■ What is needed
Using the listing below, output only the lines from the one that contains "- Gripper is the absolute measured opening" through the one that contains "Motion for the", inclusive, exactly as given and without images.

======

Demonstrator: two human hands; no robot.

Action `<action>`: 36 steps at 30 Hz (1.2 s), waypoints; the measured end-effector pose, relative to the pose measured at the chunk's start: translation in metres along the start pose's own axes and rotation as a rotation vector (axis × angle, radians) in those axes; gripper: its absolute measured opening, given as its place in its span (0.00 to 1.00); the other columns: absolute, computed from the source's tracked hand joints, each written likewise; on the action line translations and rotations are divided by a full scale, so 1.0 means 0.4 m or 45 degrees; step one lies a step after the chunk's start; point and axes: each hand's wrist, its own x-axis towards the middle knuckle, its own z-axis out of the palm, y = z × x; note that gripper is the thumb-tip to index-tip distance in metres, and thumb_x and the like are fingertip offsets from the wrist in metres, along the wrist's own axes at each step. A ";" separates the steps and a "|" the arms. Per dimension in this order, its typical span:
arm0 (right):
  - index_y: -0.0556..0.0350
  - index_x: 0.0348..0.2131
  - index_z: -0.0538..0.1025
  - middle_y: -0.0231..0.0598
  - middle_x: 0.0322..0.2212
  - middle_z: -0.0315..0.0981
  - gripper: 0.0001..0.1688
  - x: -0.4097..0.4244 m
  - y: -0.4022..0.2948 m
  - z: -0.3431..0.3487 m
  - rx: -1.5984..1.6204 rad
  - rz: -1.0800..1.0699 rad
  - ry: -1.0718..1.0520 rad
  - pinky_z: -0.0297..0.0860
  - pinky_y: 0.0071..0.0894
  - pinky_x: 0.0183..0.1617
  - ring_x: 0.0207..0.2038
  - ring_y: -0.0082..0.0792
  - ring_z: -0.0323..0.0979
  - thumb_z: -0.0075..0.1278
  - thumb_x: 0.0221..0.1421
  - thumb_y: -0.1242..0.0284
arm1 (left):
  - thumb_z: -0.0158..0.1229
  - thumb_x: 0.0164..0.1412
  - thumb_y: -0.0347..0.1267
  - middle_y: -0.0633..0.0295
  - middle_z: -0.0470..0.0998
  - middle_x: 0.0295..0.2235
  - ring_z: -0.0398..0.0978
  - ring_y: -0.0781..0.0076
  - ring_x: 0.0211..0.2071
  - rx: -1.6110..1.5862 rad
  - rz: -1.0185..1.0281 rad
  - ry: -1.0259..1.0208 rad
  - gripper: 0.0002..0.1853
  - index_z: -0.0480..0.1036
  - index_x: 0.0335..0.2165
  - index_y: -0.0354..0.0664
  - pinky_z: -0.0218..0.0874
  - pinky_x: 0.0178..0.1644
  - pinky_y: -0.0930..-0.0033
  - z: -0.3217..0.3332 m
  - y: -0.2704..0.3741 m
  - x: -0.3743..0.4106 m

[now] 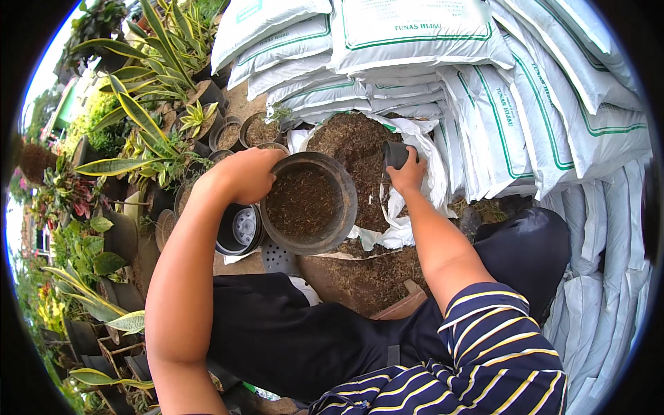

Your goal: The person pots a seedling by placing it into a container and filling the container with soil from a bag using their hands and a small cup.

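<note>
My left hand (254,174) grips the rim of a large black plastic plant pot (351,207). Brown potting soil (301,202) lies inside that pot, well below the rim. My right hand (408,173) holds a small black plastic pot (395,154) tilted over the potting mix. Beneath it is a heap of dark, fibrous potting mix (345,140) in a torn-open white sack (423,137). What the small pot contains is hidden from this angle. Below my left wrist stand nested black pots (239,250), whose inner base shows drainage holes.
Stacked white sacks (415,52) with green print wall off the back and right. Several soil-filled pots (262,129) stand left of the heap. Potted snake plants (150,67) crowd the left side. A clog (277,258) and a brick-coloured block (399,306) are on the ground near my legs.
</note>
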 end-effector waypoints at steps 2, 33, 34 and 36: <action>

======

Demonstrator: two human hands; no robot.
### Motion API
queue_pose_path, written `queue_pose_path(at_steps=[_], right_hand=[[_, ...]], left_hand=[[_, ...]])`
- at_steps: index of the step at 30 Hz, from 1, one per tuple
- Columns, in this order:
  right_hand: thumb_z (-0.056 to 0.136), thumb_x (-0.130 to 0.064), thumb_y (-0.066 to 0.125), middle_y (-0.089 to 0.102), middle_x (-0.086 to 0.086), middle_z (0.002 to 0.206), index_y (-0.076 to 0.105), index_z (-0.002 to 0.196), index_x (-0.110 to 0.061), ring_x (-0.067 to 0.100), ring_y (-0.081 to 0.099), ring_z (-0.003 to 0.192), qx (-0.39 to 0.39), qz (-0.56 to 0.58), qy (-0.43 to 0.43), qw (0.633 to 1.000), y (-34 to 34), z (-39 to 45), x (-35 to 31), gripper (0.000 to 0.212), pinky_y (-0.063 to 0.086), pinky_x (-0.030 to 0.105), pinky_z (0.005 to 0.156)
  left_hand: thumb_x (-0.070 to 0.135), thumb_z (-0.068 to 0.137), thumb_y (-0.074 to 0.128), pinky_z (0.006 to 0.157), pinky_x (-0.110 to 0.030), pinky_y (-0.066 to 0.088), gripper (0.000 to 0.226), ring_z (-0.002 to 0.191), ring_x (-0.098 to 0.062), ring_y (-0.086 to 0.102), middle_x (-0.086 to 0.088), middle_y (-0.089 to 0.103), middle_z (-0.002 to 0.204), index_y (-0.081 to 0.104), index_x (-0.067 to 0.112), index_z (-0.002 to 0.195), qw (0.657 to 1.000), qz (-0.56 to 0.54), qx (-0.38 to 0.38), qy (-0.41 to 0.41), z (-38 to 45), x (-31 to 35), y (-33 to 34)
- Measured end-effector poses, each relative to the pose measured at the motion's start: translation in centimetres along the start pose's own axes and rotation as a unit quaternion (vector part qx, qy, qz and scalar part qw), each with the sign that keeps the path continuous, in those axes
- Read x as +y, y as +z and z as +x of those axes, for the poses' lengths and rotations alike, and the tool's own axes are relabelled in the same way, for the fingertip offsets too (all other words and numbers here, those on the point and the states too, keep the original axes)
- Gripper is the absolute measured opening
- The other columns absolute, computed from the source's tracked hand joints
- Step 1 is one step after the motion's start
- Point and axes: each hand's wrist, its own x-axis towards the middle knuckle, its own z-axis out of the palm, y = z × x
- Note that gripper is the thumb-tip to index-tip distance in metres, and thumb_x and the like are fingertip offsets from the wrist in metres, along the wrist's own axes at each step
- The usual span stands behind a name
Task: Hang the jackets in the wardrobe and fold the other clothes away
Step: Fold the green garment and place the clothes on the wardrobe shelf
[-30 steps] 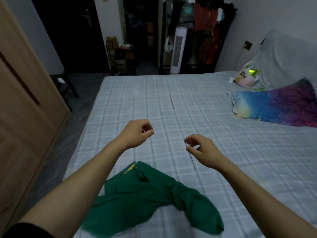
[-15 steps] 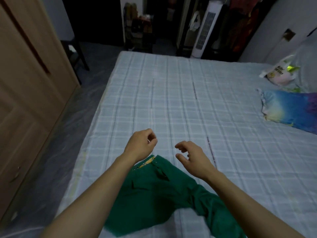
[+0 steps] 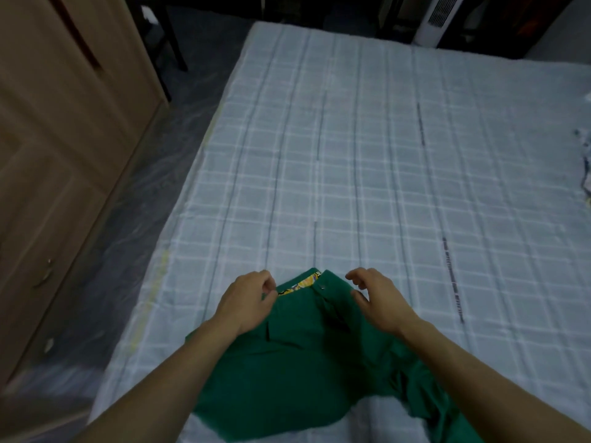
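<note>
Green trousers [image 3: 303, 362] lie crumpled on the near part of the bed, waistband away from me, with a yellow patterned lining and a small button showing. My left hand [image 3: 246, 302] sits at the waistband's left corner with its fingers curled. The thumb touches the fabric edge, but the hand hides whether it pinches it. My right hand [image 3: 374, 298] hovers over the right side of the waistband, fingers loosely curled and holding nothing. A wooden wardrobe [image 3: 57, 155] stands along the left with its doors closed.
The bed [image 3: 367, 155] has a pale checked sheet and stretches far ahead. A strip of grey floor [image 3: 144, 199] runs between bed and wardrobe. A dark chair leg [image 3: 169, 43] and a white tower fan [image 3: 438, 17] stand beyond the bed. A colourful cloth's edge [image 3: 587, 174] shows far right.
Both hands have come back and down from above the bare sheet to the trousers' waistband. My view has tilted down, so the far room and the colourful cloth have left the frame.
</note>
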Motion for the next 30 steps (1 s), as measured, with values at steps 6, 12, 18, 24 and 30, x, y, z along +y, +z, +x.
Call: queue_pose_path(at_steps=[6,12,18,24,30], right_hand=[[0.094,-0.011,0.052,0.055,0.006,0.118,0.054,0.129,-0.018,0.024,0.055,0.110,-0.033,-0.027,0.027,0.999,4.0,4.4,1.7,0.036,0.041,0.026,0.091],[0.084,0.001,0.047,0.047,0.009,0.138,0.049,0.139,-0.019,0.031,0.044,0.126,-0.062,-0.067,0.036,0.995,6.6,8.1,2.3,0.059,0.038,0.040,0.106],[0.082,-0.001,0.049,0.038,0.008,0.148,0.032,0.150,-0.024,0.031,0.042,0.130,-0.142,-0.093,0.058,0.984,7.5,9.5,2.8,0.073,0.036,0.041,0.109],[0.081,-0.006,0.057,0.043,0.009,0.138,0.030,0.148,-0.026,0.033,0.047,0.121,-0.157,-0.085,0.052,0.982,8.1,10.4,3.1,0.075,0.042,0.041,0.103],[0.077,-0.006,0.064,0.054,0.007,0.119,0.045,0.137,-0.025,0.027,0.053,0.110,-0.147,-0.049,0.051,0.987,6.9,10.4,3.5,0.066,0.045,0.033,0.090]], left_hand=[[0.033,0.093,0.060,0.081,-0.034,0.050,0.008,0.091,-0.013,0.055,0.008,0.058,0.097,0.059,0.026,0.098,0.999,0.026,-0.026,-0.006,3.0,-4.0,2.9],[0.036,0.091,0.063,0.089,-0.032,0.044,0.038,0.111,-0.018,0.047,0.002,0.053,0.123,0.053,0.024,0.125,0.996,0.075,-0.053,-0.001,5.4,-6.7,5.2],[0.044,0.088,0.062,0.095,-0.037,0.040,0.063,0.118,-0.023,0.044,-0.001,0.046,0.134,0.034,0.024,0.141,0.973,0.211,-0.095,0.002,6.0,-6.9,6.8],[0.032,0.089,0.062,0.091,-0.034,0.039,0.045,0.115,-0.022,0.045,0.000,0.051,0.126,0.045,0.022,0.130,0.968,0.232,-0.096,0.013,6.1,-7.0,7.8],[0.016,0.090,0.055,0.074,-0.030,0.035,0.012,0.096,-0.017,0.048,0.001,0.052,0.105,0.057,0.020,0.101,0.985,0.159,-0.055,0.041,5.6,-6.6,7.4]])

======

■ Exercise output
- Gripper is the absolute measured opening
- The other columns absolute, computed from the source's tracked hand joints
- Step 1 is one step after the motion's start
- Point and axes: each hand's wrist, its own x-axis towards the middle knuckle, its own z-axis out of the palm, y = z × x
- Note that gripper is the thumb-tip to index-tip distance in metres, and thumb_x and the like are fingertip offsets from the wrist in metres, along the wrist's own axes at each step
- The usual span stands behind a name
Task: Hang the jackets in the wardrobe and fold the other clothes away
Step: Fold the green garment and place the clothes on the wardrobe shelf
[-30 steps] 
[-15 steps] 
[+0 steps] 
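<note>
Green trousers [image 3: 303, 362] lie crumpled on the near part of the bed, waistband away from me, with a yellow patterned lining and a small button showing. My left hand [image 3: 246, 302] sits at the waistband's left corner with its fingers curled. The thumb touches the fabric edge, but the hand hides whether it pinches it. My right hand [image 3: 374, 298] hovers over the right side of the waistband, fingers loosely curled and holding nothing. A wooden wardrobe [image 3: 57, 155] stands along the left with its doors closed.
The bed [image 3: 367, 155] has a pale checked sheet and stretches far ahead. A strip of grey floor [image 3: 144, 199] runs between bed and wardrobe. A dark chair leg [image 3: 169, 43] and a white tower fan [image 3: 438, 17] stand beyond the bed. A colourful cloth's edge [image 3: 587, 174] shows far right.
Both hands have come back and down from above the bare sheet to the trousers' waistband. My view has tilted down, so the far room and the colourful cloth have left the frame.
</note>
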Motion for the next 30 steps (1 s), as measured, with values at steps 6, 12, 18, 24 and 30, x, y, z along +y, +z, +x.

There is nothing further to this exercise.